August's results exceeded estimates of 5.20 existing homes sold, which was based on July's unrevised reading of 5.39 million existing homes sold.
The NAR also reported that the national median home price increased to $212,100 in August. This represents a year-over-year increase of 14.70 percent and was the largest annual increase in the national median home price since October 2005.
Sales concentrated in areas with higher home prices contributed to this significant increase in the national median home price.
Homebuyers Increase Despite Higher Home Rates
The reading for existing home sales in August suggests that homebuyers are not shying away from higher home loan rates; it may also indicate that the recent shortage of existing homes for sale is beginning to ease.
August's higher number of existing home sales was attributed to home buyers anxious to lock in lower loan rates in an environment of rising mortgage rates. Also, economists had expected the Federal Reserve to begin reducing its monthly securities purchases, which did not happen.
Had the Fed tapered its securities purchases, long-term interest rates including mortgage rates, would likely have continued rising. The Fed may have decided not to reduce its monthly securities purchase in an effort to slow rising mortgage rates.

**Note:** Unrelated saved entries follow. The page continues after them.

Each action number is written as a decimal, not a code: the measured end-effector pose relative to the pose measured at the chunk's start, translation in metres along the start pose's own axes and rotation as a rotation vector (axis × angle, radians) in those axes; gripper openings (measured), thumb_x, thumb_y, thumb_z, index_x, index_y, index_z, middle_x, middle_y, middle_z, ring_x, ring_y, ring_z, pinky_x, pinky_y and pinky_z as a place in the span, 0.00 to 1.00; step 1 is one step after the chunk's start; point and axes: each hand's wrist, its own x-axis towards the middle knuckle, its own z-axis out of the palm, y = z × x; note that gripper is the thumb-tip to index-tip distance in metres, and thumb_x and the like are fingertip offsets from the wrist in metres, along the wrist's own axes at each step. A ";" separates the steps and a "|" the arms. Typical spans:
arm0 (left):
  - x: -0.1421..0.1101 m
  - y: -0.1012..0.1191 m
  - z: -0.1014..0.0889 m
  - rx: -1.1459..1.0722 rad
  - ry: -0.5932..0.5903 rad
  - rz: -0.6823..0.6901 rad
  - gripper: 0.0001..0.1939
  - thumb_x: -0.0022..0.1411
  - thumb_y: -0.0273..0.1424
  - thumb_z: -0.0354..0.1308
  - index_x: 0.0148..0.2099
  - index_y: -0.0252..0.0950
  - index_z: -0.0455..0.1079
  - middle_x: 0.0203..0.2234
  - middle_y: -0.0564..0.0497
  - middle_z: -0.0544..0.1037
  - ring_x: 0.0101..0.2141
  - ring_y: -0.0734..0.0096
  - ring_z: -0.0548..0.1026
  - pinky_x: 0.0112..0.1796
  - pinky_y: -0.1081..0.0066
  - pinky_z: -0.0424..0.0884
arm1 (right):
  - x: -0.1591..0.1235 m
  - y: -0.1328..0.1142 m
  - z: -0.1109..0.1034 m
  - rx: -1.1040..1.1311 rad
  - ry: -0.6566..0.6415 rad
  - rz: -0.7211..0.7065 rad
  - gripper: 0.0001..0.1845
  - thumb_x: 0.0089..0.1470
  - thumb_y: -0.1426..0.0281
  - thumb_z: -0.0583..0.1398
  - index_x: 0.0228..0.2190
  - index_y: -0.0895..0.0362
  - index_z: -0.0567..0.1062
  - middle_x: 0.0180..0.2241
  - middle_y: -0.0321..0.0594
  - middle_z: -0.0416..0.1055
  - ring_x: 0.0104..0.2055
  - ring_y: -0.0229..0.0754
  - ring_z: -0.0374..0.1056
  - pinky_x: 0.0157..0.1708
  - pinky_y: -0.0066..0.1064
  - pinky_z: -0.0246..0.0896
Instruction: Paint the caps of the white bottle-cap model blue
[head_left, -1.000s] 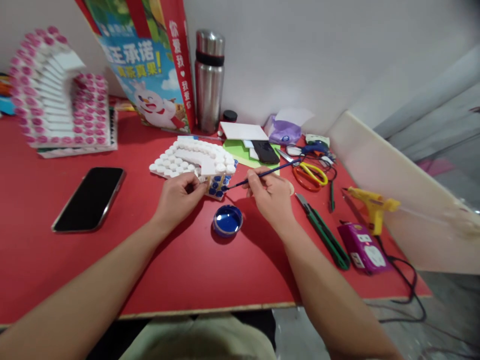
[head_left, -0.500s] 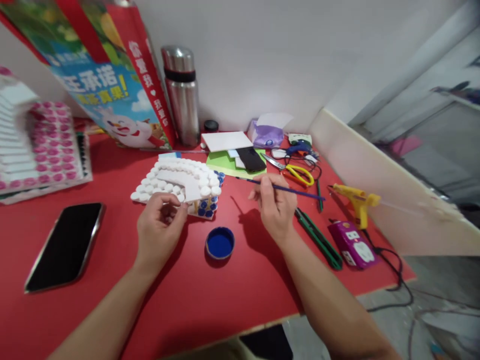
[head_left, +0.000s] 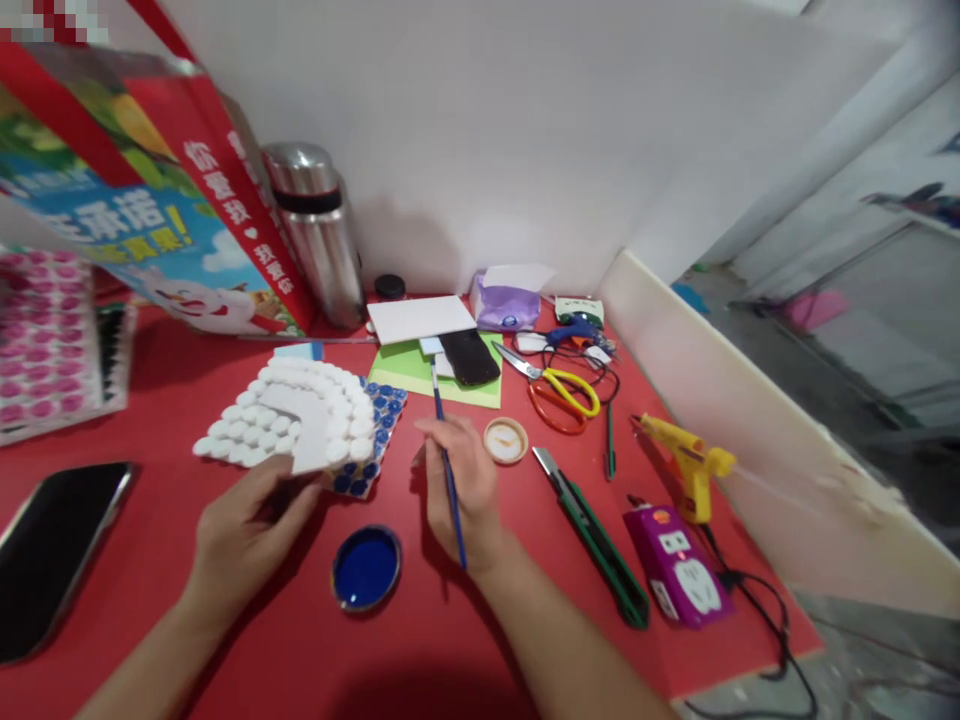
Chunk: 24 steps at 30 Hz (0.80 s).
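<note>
My left hand (head_left: 251, 525) is closed at the front edge of a small craft model (head_left: 259, 435), its thumb and fingers pinching there. White round pieces in rows and a flat curved white strip cover the model's top. Under its right side shows a base with blue dots (head_left: 386, 408). In my right hand (head_left: 465, 490) is a thin blue paintbrush (head_left: 452, 495), bristles pointing away from me, above the table. Between and nearer than my hands sits a round lid of dark blue paint (head_left: 366, 568). Just beyond my right hand lies a small round lid with a whitish inside (head_left: 505, 441).
On the red table (head_left: 277, 655) lie a green utility knife (head_left: 596, 545), scissors (head_left: 555, 385), a yellow glue gun (head_left: 690, 460), a purple power box (head_left: 675, 565) and a phone (head_left: 60, 560). Behind stand a steel flask (head_left: 319, 240) and a printed bag (head_left: 217, 230).
My view has shifted. The paintbrush has swung from pointing left to pointing away from me, uncovering the whitish lid. More of the blue-dotted base shows beside the white top.
</note>
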 end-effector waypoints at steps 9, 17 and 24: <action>-0.005 -0.009 0.002 0.201 0.131 0.250 0.11 0.64 0.42 0.67 0.43 0.41 0.77 0.35 0.49 0.85 0.29 0.62 0.82 0.29 0.67 0.74 | -0.009 0.004 0.001 -0.049 -0.034 0.051 0.21 0.72 0.79 0.53 0.60 0.52 0.71 0.46 0.47 0.75 0.40 0.45 0.76 0.41 0.39 0.75; 0.004 -0.006 -0.002 0.002 0.245 0.227 0.06 0.67 0.34 0.63 0.44 0.39 0.71 0.38 0.48 0.78 0.35 0.62 0.78 0.35 0.63 0.76 | -0.010 0.020 0.013 -0.040 -0.066 0.170 0.17 0.74 0.75 0.50 0.57 0.55 0.74 0.45 0.48 0.75 0.41 0.44 0.75 0.40 0.37 0.74; 0.010 -0.008 0.002 0.047 0.276 0.304 0.17 0.66 0.38 0.67 0.52 0.36 0.71 0.47 0.43 0.77 0.43 0.57 0.78 0.43 0.57 0.79 | -0.007 0.044 0.020 -0.047 -0.034 0.203 0.16 0.75 0.70 0.50 0.56 0.55 0.73 0.44 0.46 0.73 0.38 0.43 0.74 0.42 0.38 0.75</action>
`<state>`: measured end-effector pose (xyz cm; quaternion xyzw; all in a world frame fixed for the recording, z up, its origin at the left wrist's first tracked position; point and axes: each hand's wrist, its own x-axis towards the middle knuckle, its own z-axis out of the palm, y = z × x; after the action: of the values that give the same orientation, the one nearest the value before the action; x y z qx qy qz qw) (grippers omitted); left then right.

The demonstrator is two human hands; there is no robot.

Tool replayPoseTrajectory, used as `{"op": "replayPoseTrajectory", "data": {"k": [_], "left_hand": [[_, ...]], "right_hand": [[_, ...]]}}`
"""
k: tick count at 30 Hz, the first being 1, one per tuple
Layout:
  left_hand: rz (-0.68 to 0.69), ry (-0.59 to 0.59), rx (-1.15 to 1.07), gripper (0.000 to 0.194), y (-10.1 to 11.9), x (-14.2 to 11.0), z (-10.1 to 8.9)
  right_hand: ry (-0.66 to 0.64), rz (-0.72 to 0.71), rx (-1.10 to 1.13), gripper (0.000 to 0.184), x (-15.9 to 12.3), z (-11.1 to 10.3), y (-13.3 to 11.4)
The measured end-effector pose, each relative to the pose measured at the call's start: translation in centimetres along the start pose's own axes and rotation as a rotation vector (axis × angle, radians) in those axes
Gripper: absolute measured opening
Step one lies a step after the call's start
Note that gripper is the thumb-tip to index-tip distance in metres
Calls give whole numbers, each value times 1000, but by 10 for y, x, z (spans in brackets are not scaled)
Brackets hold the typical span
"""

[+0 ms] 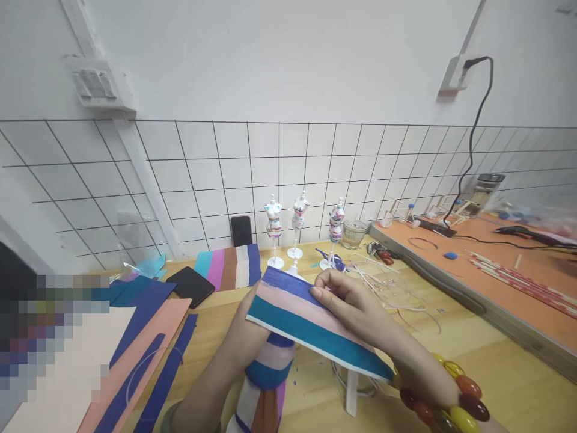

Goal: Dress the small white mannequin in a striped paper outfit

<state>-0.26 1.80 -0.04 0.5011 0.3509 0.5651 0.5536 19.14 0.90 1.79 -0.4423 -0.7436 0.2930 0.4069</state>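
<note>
A stiff sheet striped purple, pale pink and teal [311, 322], with a white edge, slants in front of me, raised above the wooden table. My right hand [345, 300] has curled fingers and a thumb pressed on the purple stripe near its upper edge. My left hand [246, 310] is at the sheet's left end, partly behind it; its fingers are hidden. Below the sheet shows a rounded striped piece [271, 364] in purple, pink and teal, above white, brown and magenta bands. A beaded bracelet [451, 391] circles my right wrist.
Three small painted mannequins [273, 219] stand near the tiled wall. Coloured strips [166, 376] lie at left, by a black phone [190, 286]. Another striped sheet [229, 267] lies behind. Loose clear cord [387, 282] and a glass bowl [354, 233] are right, beside an orange-topped board [451, 276].
</note>
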Motion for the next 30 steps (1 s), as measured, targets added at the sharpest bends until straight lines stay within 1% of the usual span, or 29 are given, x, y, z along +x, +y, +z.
{"op": "replayPoseTrajectory", "data": {"k": [1,3,5,7,9,12,16,18,21,23,25,26,28,30], "left_hand": [[4,-16,1,32,1,1,-2],[-10,-35,-11,44,3,4,-7],[-45,-10,-13,50,5,7,-13],[-54,22,-1,47,8,10,-18],[-48,30,-6,42,11,11,-21],[-54,25,-40,37,14,11,-24],[-56,43,-33,37,15,11,-26],[-45,59,-39,39,17,12,-27],[4,94,-51,41,21,13,-30],[36,124,-58,42,24,14,-32],[51,157,-71,44,26,14,-33],[53,176,-77,45,27,14,-33],[58,210,-86,48,27,15,-34],[70,223,-79,47,26,15,-33]], "right_hand": [[-23,15,31,26,-1,0,-1],[-99,52,94,27,-2,0,-3],[-210,76,138,25,-5,1,-6],[-340,85,147,21,-7,2,-8],[-466,96,119,15,-9,5,-11],[-592,125,25,10,-12,9,-13],[-664,75,-136,8,-16,22,-9],[-701,60,-203,11,-19,32,-4],[-722,79,-324,15,-25,50,-2],[-746,139,-381,18,-29,60,-8],[-780,252,-423,21,-32,68,-19],[-775,297,-430,22,-33,71,-26],[-735,318,-454,20,-35,75,-37],[-716,318,-458,19,-36,79,-42]]}}
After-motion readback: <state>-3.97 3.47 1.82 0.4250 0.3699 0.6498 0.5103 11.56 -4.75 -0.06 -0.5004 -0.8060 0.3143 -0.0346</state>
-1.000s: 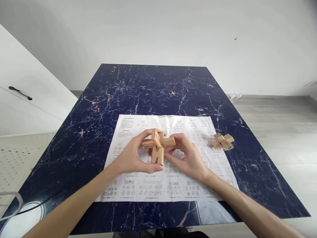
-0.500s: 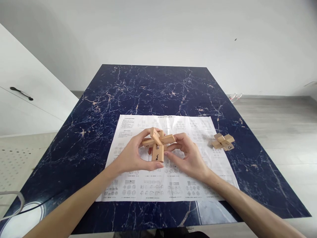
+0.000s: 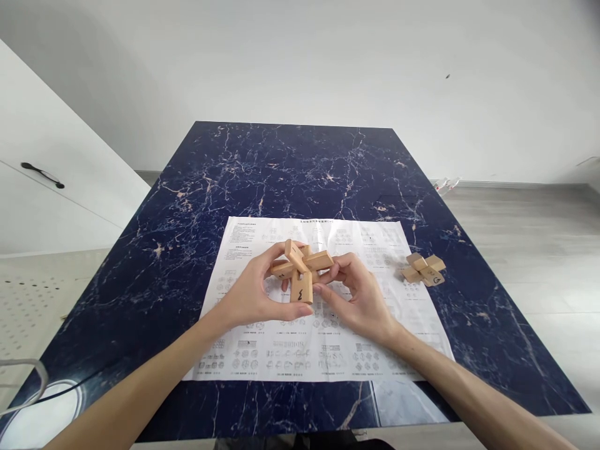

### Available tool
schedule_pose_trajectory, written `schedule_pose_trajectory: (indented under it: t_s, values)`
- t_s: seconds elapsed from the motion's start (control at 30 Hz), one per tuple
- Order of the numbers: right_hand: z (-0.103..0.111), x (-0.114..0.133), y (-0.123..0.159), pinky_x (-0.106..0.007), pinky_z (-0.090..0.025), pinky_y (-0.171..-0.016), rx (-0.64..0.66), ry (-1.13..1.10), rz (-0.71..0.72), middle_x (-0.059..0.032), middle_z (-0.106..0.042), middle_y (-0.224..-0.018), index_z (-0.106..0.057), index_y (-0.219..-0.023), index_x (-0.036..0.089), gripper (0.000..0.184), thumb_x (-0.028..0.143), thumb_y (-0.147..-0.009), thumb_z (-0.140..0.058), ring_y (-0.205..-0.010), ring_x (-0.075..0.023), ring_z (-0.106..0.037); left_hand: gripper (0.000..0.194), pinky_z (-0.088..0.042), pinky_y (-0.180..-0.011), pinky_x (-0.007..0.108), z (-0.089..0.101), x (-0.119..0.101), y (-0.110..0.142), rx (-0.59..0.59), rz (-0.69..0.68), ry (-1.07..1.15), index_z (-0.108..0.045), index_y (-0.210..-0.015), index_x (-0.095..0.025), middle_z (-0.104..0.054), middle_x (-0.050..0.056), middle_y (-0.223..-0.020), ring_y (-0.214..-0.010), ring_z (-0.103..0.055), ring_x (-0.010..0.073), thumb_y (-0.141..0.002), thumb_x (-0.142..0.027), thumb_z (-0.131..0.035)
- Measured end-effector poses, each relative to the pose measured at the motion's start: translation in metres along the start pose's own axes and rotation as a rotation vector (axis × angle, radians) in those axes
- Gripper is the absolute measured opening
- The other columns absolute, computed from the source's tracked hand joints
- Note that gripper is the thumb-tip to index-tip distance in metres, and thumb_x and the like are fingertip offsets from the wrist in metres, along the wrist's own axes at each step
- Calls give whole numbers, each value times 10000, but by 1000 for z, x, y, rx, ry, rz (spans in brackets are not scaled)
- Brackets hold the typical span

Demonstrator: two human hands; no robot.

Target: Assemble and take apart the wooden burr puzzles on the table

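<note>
A wooden burr puzzle (image 3: pixel 301 286) of interlocking pale bars with handwritten marks is held above a printed sheet. My left hand (image 3: pixel 257 287) is closed around it from the left, thumb under the front bar and fingers behind. On the other side, my right hand (image 3: pixel 357 292) pinches the puzzle's right part with thumb and fingers; the exact contact is partly hidden. Beneath both hands lies the white instruction sheet (image 3: pixel 375 350), covered in small diagrams and text.
A second wooden burr puzzle (image 3: pixel 424 270) rests at the sheet's right edge. The dark blue marble-patterned table (image 3: pixel 290 169) extends toward a wall. A white cabinet (image 3: pixel 56 150) stands at left, and a round white object (image 3: pixel 44 409) sits at the lower left corner.
The held puzzle has tilted and turned slightly, its right bar now angling upward and its front bar end rising a little. Both hands keep their hold, nearly in place.
</note>
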State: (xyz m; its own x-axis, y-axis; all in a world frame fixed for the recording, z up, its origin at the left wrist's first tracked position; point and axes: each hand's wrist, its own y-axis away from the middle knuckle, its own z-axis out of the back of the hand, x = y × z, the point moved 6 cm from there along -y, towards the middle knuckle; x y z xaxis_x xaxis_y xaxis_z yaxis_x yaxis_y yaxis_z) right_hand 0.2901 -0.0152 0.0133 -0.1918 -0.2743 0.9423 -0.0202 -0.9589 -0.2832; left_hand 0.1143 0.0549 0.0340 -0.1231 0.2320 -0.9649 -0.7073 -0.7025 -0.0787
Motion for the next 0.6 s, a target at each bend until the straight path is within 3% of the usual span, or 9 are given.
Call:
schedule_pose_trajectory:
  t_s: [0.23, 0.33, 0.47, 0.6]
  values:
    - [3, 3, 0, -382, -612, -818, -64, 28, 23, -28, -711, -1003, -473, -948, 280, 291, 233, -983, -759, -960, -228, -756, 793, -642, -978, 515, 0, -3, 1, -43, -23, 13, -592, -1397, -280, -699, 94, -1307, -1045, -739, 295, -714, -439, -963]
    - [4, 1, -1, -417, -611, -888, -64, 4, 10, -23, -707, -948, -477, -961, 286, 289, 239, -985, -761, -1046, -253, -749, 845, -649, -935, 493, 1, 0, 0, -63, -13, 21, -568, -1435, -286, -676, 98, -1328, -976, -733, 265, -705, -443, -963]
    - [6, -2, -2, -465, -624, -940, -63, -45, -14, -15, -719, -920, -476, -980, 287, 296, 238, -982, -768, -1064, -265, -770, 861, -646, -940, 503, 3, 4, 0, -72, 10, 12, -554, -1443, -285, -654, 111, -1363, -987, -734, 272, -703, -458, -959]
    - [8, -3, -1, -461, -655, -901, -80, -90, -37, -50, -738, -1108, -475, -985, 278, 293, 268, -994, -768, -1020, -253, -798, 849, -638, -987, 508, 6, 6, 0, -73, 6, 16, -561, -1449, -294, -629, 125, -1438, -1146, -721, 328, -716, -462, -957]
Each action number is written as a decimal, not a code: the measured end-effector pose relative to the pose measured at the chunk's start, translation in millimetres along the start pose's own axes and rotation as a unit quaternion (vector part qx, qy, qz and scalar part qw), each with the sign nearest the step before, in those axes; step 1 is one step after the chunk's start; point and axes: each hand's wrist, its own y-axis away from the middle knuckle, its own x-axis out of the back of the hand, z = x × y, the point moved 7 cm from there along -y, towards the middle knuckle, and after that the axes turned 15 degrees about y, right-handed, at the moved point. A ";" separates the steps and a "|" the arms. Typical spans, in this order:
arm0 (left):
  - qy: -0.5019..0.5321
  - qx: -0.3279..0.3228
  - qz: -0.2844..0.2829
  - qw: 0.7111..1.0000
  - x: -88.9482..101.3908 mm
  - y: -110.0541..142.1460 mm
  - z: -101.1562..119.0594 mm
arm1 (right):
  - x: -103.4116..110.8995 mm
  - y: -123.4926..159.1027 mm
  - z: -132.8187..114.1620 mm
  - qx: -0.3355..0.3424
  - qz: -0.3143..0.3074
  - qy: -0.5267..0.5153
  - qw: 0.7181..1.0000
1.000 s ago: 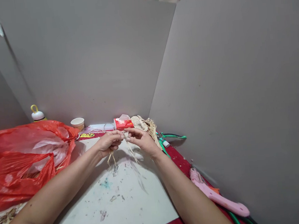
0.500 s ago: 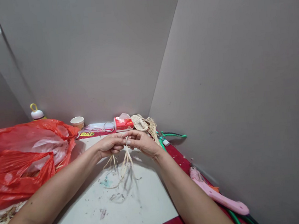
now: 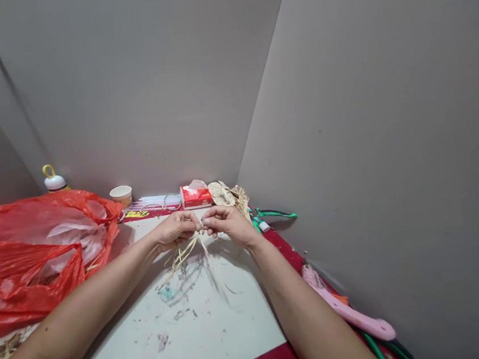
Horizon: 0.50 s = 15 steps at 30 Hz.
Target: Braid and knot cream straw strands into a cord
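Observation:
Pale straw-like strands (image 3: 184, 256) hang from between my two hands, above a stained white board (image 3: 160, 325). My left hand (image 3: 177, 228) is closed in a pinch on the strands. Close beside it, fingertips nearly meeting, my right hand (image 3: 227, 223) pinches the same strands from the other side. Some strands drop toward the left, and others, blurred, trail down to the right. The exact spot where the fingertips grip is small and partly hidden by the fingers.
At left lies a red plastic bag (image 3: 28, 247). Along the back stand a paper cup (image 3: 121, 195), a tissue pack (image 3: 195, 196) and a woven straw coil (image 3: 221, 194). Green-handled pliers (image 3: 275, 214) and a pink-handled tool (image 3: 352, 313) lie at right. Grey panels (image 3: 148, 86) enclose the table.
My fingertips have shifted slightly apart at the pinch. The hanging strands have spread, one group swinging left and another down to the right. The view has moved a little.

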 end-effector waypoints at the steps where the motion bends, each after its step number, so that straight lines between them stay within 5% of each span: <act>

The average rate for a 30-year fixed rate mortgage has increased by more than one percentage point since May. Home buyers may respond to rising mortgage rates by delaying their home purchase to see if mortgage rates will fall, or they may rush to buy a home before rates go higher.
Mortgage Rates Affect Home Buyers In Three Ways:
1. As rates increase, monthly house payments also rise, which can impact affordability for first-time and moderate income buyers.
2. National unemployment rates remain higher than the Federal Reserve's target rate of 6.50 percent. While home prices are increasing and other facets of the economy are showing improvement, jobless claims remain higher than average.
3. Mortgage credit requirements are strict; this keeps some would-be buyers from qualifying for a home loan.
These factors are offset by high demand for homes and short supplies of available homes and developed lots in some areas.